DSC.c9ecef95

(No) Thank You Pages

Author
Cavaliero, D.
Filed Under
Data Collection

I honestly can't believe that companies and/or marketers are still using this practice in 2025. It was a poor practice 10 years ago, and things haven't changed.

So, let's break this age old practice down. Why is it a bad idea?

Overview

The concept is simple. By "redirecting" a user to a unique page that "can't be reached" unless a form or transaction is completed -- it can be used as a proxy to "measure" the prior action that drove the page visit/view.

These pages are commonly referred to as "Thank You" (TY) or "Confirmation" pages. "Confirmation" pages are typically used for purchase and/or registration actions, while TY pages are broadly used for generic form submission measurement (e.g. lead generation).

This all sounds well and good at the surface level.
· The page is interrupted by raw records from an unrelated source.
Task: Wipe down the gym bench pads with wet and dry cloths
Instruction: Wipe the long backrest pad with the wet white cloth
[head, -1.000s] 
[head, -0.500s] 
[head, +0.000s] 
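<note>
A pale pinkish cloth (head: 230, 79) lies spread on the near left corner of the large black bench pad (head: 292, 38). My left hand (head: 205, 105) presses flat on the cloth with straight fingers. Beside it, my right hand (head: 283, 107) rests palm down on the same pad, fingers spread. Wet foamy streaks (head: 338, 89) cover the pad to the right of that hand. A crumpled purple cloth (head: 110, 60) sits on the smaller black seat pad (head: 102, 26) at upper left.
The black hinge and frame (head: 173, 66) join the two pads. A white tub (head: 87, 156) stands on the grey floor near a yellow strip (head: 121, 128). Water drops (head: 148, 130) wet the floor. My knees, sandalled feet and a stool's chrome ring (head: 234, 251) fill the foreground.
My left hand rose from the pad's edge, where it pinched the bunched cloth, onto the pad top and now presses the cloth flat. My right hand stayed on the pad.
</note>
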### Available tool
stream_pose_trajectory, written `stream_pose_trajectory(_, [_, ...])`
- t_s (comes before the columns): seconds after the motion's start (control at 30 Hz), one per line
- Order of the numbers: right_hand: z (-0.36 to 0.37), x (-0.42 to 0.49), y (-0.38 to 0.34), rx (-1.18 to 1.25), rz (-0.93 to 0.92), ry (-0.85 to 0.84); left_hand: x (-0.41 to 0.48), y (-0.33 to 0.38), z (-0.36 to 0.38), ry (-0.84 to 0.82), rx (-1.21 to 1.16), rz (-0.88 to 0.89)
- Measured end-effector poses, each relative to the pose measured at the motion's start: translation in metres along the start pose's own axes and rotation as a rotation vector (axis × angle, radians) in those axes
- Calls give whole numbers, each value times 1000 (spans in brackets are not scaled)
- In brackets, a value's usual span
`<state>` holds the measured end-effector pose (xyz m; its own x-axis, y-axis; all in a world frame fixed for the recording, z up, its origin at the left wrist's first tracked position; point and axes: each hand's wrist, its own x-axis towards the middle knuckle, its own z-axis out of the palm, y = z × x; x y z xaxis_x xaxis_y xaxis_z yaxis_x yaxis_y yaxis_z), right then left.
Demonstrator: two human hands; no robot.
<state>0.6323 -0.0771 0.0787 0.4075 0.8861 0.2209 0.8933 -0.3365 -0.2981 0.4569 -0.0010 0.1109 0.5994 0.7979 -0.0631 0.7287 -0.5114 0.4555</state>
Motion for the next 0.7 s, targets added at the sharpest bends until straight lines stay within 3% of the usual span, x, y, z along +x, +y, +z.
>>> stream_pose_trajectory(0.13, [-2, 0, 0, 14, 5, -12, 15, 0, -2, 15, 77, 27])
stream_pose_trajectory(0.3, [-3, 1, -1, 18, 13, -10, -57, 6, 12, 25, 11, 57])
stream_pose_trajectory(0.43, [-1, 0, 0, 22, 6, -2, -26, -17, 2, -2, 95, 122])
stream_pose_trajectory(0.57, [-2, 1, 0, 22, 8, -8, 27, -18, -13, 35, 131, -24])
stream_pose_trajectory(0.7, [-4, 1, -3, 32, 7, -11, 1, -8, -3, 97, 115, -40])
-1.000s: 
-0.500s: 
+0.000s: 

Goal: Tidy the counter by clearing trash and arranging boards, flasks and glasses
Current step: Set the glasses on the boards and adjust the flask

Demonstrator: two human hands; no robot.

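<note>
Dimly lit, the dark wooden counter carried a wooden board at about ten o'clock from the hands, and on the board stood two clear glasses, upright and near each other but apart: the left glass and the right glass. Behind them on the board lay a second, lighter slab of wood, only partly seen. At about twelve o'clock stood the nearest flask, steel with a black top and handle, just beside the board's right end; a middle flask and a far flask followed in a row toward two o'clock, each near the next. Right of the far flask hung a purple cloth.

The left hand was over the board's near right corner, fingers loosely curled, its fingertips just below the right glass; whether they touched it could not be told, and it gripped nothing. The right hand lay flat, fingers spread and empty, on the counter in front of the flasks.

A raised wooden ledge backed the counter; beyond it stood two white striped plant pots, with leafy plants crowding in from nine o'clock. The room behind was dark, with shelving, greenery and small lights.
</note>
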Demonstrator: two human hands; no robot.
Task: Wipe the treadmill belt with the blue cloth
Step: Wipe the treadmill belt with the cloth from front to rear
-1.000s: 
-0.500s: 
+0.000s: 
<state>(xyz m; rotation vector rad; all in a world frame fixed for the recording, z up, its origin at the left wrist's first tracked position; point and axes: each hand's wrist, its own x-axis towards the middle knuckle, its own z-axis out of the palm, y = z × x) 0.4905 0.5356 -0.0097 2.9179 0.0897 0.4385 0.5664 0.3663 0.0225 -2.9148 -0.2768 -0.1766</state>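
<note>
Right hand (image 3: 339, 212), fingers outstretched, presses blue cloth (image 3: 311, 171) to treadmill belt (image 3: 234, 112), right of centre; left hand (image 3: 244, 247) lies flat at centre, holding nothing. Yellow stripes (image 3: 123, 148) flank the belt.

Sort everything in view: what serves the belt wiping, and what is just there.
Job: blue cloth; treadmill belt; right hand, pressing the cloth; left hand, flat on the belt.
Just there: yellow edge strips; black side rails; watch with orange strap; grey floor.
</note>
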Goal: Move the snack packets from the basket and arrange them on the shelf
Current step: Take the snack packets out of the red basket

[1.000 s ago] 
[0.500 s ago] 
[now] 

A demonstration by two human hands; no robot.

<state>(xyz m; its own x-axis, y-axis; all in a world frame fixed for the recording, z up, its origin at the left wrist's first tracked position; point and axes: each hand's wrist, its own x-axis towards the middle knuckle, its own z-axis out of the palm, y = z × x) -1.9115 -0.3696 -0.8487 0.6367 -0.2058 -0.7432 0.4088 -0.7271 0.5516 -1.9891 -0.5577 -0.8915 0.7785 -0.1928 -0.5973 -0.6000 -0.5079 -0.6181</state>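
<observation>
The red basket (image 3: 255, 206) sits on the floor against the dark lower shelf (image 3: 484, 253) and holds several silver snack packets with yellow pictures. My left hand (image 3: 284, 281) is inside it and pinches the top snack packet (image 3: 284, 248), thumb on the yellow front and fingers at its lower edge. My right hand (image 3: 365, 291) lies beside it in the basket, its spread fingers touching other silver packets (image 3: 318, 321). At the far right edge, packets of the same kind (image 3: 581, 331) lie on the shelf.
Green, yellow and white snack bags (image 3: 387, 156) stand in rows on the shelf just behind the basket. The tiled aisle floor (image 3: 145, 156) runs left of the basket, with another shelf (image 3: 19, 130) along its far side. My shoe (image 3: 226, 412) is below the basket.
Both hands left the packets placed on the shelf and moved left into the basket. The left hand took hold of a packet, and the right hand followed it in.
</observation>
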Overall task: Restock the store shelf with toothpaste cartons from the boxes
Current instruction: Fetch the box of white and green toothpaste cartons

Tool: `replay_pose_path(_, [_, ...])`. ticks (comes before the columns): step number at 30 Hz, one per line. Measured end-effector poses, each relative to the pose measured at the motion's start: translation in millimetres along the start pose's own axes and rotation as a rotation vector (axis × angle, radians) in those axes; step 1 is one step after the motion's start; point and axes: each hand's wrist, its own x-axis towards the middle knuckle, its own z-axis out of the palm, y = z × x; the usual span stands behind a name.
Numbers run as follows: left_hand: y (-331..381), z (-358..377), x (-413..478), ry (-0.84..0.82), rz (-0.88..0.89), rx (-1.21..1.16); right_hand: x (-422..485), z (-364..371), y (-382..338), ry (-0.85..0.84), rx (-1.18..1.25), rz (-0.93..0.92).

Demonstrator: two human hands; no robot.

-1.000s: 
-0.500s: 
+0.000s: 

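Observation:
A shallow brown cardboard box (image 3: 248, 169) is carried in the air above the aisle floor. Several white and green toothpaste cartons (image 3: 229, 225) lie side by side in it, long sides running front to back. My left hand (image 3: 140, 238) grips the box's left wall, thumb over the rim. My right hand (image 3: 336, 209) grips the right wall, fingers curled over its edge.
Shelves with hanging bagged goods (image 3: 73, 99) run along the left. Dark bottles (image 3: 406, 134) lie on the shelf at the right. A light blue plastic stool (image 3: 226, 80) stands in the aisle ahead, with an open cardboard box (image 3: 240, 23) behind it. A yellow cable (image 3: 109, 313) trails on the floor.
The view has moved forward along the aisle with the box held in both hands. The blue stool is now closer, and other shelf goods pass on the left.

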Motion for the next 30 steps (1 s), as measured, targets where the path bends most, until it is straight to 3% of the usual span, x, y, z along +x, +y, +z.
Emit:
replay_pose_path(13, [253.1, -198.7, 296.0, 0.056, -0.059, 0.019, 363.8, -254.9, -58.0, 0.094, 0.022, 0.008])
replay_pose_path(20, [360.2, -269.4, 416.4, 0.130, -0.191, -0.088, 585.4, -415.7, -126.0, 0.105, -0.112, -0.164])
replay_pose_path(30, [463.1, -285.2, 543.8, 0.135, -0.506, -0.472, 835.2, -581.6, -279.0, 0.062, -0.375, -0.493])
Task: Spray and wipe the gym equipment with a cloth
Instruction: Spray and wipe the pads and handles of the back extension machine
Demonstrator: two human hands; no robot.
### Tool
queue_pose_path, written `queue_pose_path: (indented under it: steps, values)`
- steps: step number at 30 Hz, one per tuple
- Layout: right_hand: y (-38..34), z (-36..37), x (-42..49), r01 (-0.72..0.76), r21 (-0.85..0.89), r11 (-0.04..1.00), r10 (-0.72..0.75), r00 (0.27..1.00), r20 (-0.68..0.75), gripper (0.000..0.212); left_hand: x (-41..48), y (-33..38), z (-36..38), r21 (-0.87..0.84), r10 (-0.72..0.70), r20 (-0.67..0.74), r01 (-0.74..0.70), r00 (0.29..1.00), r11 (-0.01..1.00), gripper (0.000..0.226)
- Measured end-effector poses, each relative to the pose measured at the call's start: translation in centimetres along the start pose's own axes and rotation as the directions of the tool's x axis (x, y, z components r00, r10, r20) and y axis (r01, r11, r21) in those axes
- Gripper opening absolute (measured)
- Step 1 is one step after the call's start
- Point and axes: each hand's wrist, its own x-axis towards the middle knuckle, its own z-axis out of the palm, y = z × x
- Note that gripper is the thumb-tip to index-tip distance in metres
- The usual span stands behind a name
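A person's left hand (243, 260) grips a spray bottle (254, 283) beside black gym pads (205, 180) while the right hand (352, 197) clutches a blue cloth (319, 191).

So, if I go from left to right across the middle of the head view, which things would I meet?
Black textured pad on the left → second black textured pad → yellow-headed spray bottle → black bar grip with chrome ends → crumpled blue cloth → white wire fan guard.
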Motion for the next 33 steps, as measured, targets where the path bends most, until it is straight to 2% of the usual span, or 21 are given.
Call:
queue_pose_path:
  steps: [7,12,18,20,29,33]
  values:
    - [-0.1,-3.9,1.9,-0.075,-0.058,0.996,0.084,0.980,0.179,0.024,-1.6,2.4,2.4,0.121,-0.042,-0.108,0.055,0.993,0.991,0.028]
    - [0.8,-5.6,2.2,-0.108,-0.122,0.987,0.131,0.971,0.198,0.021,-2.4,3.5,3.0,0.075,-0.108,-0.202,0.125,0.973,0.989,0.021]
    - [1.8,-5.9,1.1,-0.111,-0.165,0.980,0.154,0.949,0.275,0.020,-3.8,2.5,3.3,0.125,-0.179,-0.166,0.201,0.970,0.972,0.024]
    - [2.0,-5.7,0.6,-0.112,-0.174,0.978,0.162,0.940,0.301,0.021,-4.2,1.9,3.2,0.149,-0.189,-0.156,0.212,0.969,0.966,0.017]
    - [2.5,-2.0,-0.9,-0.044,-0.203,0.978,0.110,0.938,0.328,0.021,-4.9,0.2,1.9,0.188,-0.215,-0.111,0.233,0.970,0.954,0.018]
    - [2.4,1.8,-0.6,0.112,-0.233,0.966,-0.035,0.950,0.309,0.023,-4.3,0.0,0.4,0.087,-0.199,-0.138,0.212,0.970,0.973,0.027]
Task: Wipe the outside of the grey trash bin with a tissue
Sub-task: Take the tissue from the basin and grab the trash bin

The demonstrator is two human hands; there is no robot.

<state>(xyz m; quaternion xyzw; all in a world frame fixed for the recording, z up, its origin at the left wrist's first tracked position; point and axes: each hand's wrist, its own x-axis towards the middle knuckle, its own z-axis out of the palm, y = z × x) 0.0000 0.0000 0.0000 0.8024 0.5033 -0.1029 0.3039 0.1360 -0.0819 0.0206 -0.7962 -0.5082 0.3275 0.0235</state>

But where does it fall short?

Failure at scale

TY page based measurement can work reasonably well for simple sites with a small number of forms or conversion paths.

However, it can start to fall apart quickly once a business starts needing to measure cohorts of conversions via consistent URL patterns. Unfortunately, the process/discipline required over time to keep things manageable and easy to understand is difficult for even mid-sized organizations.

Loss of context

Whenever you rely on "reaching a page" to measure a prior outcome, you naturally lose the context of the prior action (e.g. form) that drove the exact thing you were trying to measure.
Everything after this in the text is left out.